» **Task requirements**:
Whenever the word "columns" shows up in a line of the data, copy that line.

» **Records for this exercise**:
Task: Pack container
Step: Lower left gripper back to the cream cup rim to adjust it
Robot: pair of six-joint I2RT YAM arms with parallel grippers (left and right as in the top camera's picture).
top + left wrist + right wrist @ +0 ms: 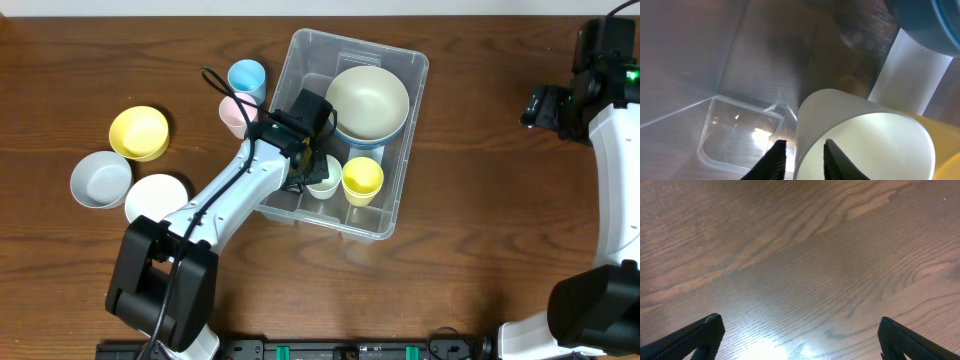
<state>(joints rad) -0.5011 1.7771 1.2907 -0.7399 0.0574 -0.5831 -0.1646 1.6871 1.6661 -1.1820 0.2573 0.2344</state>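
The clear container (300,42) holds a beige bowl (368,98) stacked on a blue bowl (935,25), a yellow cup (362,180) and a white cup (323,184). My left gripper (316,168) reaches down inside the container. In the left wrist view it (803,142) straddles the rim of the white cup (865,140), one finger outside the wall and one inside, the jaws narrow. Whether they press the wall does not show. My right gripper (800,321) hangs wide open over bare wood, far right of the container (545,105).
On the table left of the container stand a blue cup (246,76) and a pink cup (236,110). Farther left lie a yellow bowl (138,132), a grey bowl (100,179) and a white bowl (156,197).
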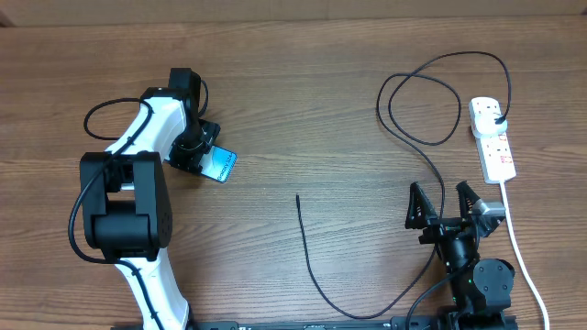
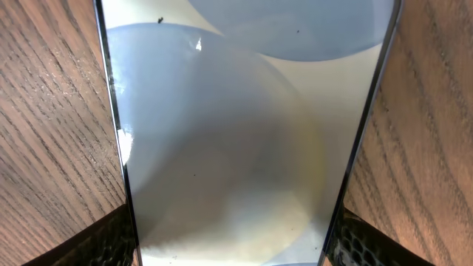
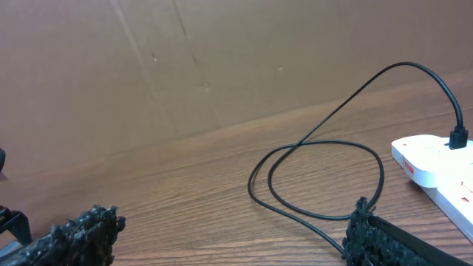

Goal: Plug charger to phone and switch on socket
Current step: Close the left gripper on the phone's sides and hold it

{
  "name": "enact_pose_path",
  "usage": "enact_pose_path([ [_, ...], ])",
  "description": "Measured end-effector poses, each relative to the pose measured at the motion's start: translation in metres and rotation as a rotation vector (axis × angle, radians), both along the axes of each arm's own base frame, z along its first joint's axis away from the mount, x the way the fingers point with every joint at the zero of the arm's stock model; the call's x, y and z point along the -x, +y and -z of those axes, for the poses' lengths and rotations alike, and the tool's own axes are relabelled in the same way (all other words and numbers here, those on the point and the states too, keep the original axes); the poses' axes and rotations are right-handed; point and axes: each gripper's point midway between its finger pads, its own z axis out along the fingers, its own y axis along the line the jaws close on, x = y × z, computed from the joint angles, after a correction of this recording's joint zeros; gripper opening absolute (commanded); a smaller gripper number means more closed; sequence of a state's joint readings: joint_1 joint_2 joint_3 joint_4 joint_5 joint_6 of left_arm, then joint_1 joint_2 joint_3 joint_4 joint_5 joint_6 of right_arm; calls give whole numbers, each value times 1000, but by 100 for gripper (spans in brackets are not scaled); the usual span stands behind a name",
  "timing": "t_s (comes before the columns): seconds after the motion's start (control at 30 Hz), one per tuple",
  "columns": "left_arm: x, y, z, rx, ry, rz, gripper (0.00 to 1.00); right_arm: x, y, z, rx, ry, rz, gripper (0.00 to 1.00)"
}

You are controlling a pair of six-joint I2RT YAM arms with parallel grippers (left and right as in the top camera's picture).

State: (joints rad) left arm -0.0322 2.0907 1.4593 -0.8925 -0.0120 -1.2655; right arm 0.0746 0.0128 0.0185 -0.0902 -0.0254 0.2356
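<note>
The phone [image 1: 221, 164] lies at the left with its blue screen lit, tilted under my left gripper [image 1: 204, 154]. In the left wrist view the phone [image 2: 236, 133] fills the frame, and my left gripper's [image 2: 236, 240] fingers press on both its long edges. The charger cable [image 1: 312, 266] lies loose, with its connector tip [image 1: 298, 197] on the table mid-front. It loops back to its black plug [image 1: 498, 120] in the white socket strip [image 1: 492, 142]. My right gripper [image 1: 445, 207] is open and empty beside the cable. The right wrist view shows the cable loop [image 3: 325, 148], the strip [image 3: 436, 166] and the open fingers [image 3: 225, 240].
The strip's white cord [image 1: 521, 252] runs forward along the right side past my right arm. A brown cardboard wall [image 3: 185, 66] stands behind the table in the right wrist view. The left arm's black cable [image 1: 101, 115] curls at the far left.
</note>
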Motion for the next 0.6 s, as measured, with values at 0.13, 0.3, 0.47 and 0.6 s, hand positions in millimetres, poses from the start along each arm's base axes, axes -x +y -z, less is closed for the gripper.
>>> enact_pose_path([
  [0.13, 0, 0, -1, 0, -1, 0, 4, 0, 0, 0, 0, 0, 0, 100],
  [0.3, 0, 0, -2, 1, -4, 0, 4, 0, 0, 0, 0, 0, 0, 100],
  [0.47, 1, -3, -5, 16, -11, 0, 4, 0, 0, 0, 0, 0, 0, 100],
  [0.6, -1, -4, -18, 27, -45, 1, 4, 0, 0, 0, 0, 0, 0, 100],
])
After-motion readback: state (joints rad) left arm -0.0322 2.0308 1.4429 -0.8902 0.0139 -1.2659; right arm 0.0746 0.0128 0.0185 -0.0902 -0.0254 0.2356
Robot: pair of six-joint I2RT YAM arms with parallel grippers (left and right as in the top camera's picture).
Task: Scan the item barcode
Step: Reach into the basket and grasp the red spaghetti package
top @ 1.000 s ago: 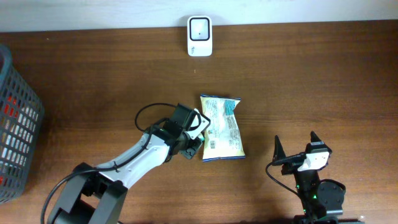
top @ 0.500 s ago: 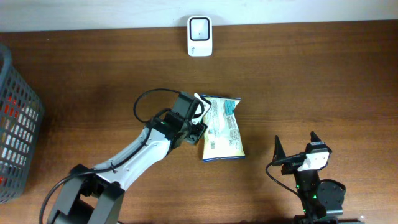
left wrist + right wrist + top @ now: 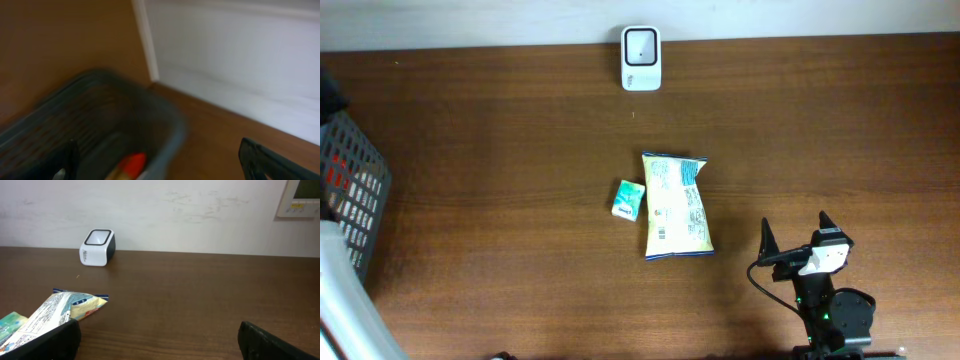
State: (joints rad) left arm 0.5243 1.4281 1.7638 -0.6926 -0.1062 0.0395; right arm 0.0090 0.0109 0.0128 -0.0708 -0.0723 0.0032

» **Reply to the task**:
  "timing": "t_s (comes before the columns): seconds after the motion's start (control at 30 Hz), one per tuple",
  "columns": "left_arm: x, y, z, rx, ry, rz, gripper (0.00 to 1.00); right_arm: x, y, z, rx, ry, rz, gripper (0.00 to 1.00)"

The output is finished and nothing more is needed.